Kurt se sinceró con su amigo durante el camino de vuelta a la casa de Sebastian. El ojiverde lo escuchó sin decir nada, simplemente lo escuchaba. Hummel le contó lo que sentía y aclaró la situación de Blaine, haciendo que el otro entendiera el motivo de tanta felicidad. El dependiente contaba todo lo que hasta ese momento había ocultado y se sintió aliviado al comprender que no lo juzgaba. Cuando llegaron a la casa de Smythe, el más alto le sirvió un whisky a su amigo y se sentó a su lado.

– Kurt... Tienes que ser sincero contigo mismo. No sólo contándome lo que sientes. Tienes que actuar conforme a tus sentimientos.

– No entiendo que esperas que haga. – El ojiazul lo miró intrigado.

– Hablo de romper tu matrimonio. Todos sabíamos que era un error, todos menos tú. Ahora que ya te has dado cuenta, tienes que empezar una nueva vida. Tienes mucho que hacer todavía, sólo tienes que atreverte a soñar.

– Tal vez no me entiendas pero sé que estoy haciendo lo correcto. ¿Para qué voy a dejar a Adam? Blaine jamás me va a amar, está muy feliz y enamorado de Dave. No voy a arriesgarme a estar solo para toda la vida. Adam me ofrece estabilidad y me hace sentir querido. Puede que no lo entiendas pero para mí es suficiente.

– ¡Estás mintiéndole! Le has sido infiel, varias veces, y en todas has pagado para disfrutar de las caricias de un hombre que te satisfacía más de lo que él jamás podrá hacer y no intentes negarlo. – El más alto levantó la mano para evitar que Hummel siguiera hablando. – Ahora reconoces que te has enamorado de ese hombre. Tienes que ser sincero y valiente. Rompe esa relación que ya está terminada. Por suerte la familia de Adam te obligó a firmar la separación de bienes y no hay niños, por lo que todo será muy fácil.

– No lo voy a dejar. No me voy a quedar solo. Blaine tiene a Dave y yo a Adam.

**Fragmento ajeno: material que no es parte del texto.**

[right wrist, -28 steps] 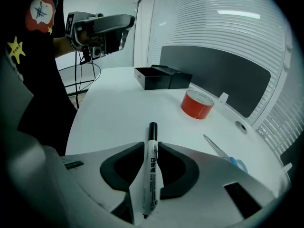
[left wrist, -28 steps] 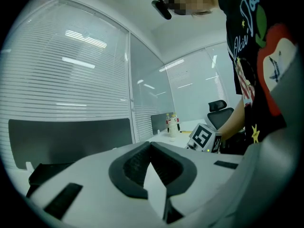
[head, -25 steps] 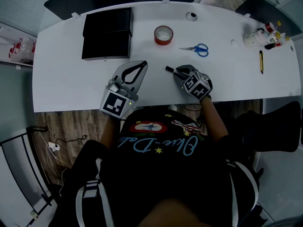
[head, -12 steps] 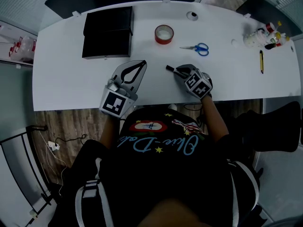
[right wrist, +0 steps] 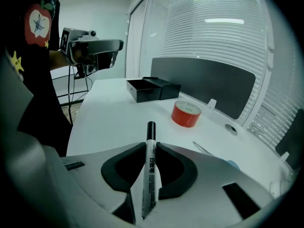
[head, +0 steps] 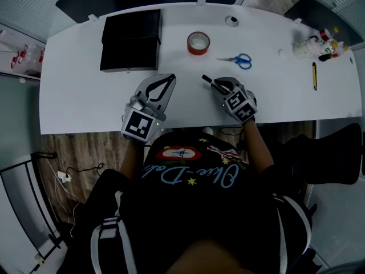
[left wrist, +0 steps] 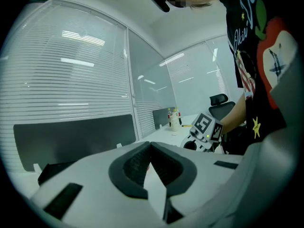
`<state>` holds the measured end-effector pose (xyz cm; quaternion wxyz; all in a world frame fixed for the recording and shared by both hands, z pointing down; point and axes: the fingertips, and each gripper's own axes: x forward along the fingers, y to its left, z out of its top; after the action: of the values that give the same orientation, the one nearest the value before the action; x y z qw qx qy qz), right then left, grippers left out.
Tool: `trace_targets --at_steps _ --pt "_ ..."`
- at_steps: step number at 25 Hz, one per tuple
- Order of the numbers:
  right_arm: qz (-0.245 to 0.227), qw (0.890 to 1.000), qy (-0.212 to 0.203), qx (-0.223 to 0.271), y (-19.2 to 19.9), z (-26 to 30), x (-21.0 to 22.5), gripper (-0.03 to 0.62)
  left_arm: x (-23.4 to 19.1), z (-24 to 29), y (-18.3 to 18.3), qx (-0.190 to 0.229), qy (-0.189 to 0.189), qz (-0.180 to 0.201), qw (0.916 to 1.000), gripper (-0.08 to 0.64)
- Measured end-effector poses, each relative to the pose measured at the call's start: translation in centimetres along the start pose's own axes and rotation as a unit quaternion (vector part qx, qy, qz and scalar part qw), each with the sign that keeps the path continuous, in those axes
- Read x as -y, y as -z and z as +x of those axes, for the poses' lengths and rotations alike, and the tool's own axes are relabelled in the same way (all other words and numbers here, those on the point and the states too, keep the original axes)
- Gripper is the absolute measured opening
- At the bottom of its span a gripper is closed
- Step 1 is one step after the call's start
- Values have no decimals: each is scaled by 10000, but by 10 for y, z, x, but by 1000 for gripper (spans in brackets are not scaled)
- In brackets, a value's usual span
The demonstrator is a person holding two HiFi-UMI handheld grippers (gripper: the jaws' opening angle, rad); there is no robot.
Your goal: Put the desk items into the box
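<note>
The right gripper point(right wrist: 151, 145) pinches a marker point(right wrist: 149, 172) between its jaws; the left gripper point(left wrist: 151, 145) has its jaws closed together, empty.

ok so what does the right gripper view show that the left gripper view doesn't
Only the right gripper view: the right gripper close up, jaws shut on a marker, plus the red tape roll, the black box and part of the scissors.
Only the left gripper view: the left gripper close up, jaws together with nothing between them, and the right gripper's marker cube.
Both: the white desk and the window blinds.
</note>
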<state>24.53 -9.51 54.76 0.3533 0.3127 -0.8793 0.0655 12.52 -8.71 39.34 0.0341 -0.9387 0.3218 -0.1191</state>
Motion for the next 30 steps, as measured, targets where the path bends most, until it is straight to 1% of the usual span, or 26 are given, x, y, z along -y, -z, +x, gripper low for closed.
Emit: trace_targets --at_steps 4,8,15,22,30 --pt "160 9992 218 278 -14 -11 10 75 -2 0 0 14 -34 -34 10000 -11" --pt "214 9975 411 532 -31 -24 17 75 -8 -1 0 50 -98 -209 9997 -12" --pt "264 9952 587 732 -43 -40 20 75 -11 0 -3 125 -97 -293 9994 -9" --pt "288 9941 703 778 -46 -48 21 75 -12 1 -3 144 -60 -359 9992 -9" --pt "317 9938 728 784 -47 -50 21 75 -12 0 -5 182 -32 -321 9993 -8"
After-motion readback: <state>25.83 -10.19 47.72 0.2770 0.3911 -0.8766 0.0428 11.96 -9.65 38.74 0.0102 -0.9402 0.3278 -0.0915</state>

– ¿Y si tú pudieras tener a Blaine?

– En ese caso dejaré a Adam, pero sólo si tengo la seguridad de que Blaine estará a mi lado.

– Temes quedarte solo y eso puede que te impida ser realmente feliz.

– O puede que eso me libre de ser inmensamente desdichado.

Hummel no podía seguir con esa conversación, por lo que decidió volver a su apartamento.


Kurt llegó a su hogar y Adam estaba allí. Llevaba cinco minutos esperándolo cuando entró y le sonrió con amor, como siempre. El castaño se sintió miserable por no ser capaz de corresponder los sentimientos tan puros que tenía el rubio pero él no mandaba en su corazón. Decidió besarlo pero pronto se dio cuenta de que esos besos ya no eran lo mismo. Deseaba que fueran los labios de Blaine, así que decidió imaginarse que era el moreno. Esos deseos y las imágenes de encuentros en la agencia hicieron que la pasión y el deseo lo desbordaran. Se entregó a su marido como nunca antes había hecho. Fuerza, deseo, pasión, amor... Todo era poco para demostrar lo que su corazón gritaba, aunque no lo gritara por Crawford, que se dedicaba a recibir esas atenciones sin protestar y disfrutar de ese momento que para él era único porque nunca se habían amado así.

El mundo de Hummel estaba rompiéndose en mil pedazos y sabía que pronto acabaría con él sufriendo. Pero tenía miedo de que un paso en falso le hiciera perder todo lo que tanto le había costado conseguir. Estaba casado con un futuro médico y tenía dos negocios... ¿Podía arriesgar todo eso por alguien que no tenía nada?